Ireland Running Out of Priests

Ireland, once called the "most fruitful of mothers" as a breeding ground for Catholic priests, is now so short on priests that it's turning into a crisis. The Diocese of Dublin, the center of the country that Pope John XXIII once considered a bastion of Catholicism, now has 46% of its priests over 80 years old, and just two who are under 36 years old.

The reasons for this are obvious to anyone with a brain. The Church itself is focusing on the celibacy requirement; it doesn't take a genius to figure out that asking a young, intelligent man to be celibate isn't exactly a win. The Church leaders are actually contemplating a change in this requirement, which is amazing.

But I think the biggest problem facing the Catholic Church is all of the sexual abuse scandals over the last decade. It seems that every time we turn around, there's another horrifying story of a priest who molested 10, 50, 100 or even more children, and lately the stories have turned to how the Catholic Church itself was complicit in shielding these child abusers, and worse, placing them in positions where they could repeat their crimes.

It used to be that being a Catholic priest was an honor. Mothers would beam with pride when introducing their priest sons. Now, imagine Mom telling your friends that you decided to enter a seminary to become a priest – your Mom would be embarrassed. It's rather sad.

There's a third reason for the decline, too. Christianity, and religion in general, is in a massive decline throughout Europe, and Catholicism is just part of that general trend. But I don't think that fully explains the shortage of priests in Ireland. This one is the Catholics own fault.


  1. I don't think I'm alone in saying that this decline may be a good thing.
    In a similar vein, McCain's daughter, a political blogger, said that she wanted to relax the GOP's emphasis on not having pre-marital sex in an effort to appeal to young people. In other words, should the GOP bribe prospective members by saying it's OK if they have pre-marital sex?

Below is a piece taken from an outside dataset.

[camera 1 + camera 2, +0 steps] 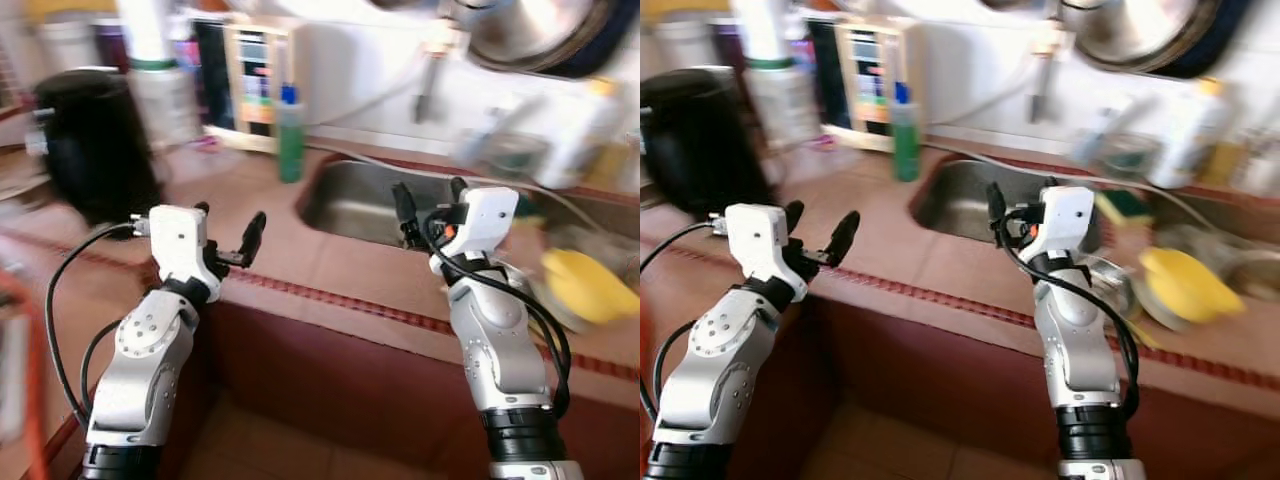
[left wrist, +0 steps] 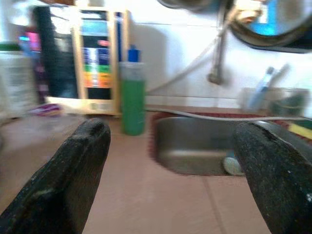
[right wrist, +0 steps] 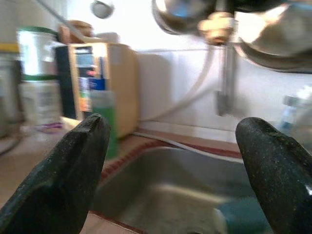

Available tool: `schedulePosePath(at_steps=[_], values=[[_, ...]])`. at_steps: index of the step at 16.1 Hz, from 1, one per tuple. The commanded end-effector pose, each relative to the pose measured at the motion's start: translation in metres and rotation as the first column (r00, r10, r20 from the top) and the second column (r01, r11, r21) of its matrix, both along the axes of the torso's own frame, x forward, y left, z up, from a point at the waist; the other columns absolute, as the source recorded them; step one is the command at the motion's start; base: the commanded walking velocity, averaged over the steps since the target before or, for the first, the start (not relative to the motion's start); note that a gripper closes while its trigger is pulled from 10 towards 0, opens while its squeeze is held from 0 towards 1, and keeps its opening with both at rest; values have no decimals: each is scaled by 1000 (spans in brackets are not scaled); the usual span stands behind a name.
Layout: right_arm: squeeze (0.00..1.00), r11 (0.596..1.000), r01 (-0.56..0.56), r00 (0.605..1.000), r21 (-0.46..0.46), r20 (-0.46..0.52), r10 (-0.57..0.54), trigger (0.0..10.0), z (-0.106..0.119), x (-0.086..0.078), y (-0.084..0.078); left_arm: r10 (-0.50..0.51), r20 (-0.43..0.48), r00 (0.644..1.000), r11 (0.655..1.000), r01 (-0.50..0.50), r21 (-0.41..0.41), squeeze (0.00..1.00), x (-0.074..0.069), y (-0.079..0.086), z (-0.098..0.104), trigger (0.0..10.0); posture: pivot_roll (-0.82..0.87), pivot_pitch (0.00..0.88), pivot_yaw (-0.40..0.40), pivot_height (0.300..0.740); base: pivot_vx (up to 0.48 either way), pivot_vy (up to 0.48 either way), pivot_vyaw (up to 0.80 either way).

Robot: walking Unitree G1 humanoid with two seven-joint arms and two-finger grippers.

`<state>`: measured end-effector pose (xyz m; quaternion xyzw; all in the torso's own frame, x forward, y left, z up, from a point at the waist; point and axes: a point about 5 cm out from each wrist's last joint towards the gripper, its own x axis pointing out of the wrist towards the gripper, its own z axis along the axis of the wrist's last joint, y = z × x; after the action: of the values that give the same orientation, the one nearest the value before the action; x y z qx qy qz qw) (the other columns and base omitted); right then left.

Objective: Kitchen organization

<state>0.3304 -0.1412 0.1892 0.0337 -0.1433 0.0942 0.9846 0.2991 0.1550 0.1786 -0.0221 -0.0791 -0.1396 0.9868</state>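
A green bottle point(image 1: 291, 137) with a blue cap stands upright on the reddish counter point(image 1: 250, 190), its long axis vertical, at the sink's point(image 1: 365, 205) far left corner. It lies ahead of the left tool point(image 1: 228, 235) and a little to that tool's right, well apart from it; from the right tool point(image 1: 428, 205) it is ahead and off to the left, across the sink. The pictures are blurred, so no label can be read.

The left tool hovers over the counter's front part, its two black fingers point(image 2: 63, 180) spread wide with nothing between them. The right tool hangs over the sink's near edge, its fingers point(image 3: 73, 165) also wide apart and empty.

The sink is a steel basin sunk into the counter, with a tap point(image 3: 224, 63) on the white wall above it and a pale round thing point(image 2: 233, 165) on its floor. A yellow bowl-like thing point(image 1: 585, 285) rests on the counter to the right of the right tool, near it. A black bin-like thing point(image 1: 95, 140) stands to the left of the left tool and farther back. Behind the bottle a wooden-framed panel point(image 1: 252, 85) leans at the wall, beside a white container point(image 1: 160, 90).
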Motion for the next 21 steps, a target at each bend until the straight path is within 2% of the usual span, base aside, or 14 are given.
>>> schedulePosePath(at_steps=[1,6,21], values=[[0,1000,5,1000,-8,-12,-5,10000,0,2,-1,-24,30,999,1000,24,-3,0,-1,-3,6,10000,-50,2,-7,740,0,0,-606],[0,1000,-5,1000,-23,-3,5,10000,1,2,-1,-48,36,998,999,48,-21,0,-3,-5,6,10000,-51,0,-18,740,0,-75,-460],[0,998,-42,999,-56,3,42,10000,1,4,5,-44,33,998,999,45,-24,0,-2,-5,5,10000,-47,0,-28,740,0,-480,0]])
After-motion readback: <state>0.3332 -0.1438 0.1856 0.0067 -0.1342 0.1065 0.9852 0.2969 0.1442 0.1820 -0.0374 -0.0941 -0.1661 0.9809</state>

  2. Priest are scarce in the Netherlands too... There haven't been as many scandals as in the US or Ireland.
    I guess here it's just the fact that there are hardly any roman catholic believers left. And surely not with children who are encouraged to become a priest.
    This has changed in about 70 years; when my great-uncle became a priest in the 1940s, it was celebrated by the whole family.

  3. In the Netherlands, there haven't been as many scandals as in the US or Ireland.
    Nonetheless, I guess there are only very few young priests left.

    I guess this is truly due to the fact that there are very little families left that are religious enough to encourage their sons to become priests.

    This has happened within the last 60 years, because when my great uncle became priest in the 1950s, it was celebrated by the whole family.

  4. I wonder if it doesn’t have a lot to do with present day education, also. Even a hundred years ago most of the population wouldn’t have received much formal education. Books would have been the main source of information, and but few would have been able to afford them. If your father were not a rich man, you would have to join the priesthood in order to get a higher education. Any woman who wanted any sort of a career would have to become a nun (ditto if her father thought her, shall we say, a little headstrong).Entire towns would have been held hostage by a pastor's spin on things.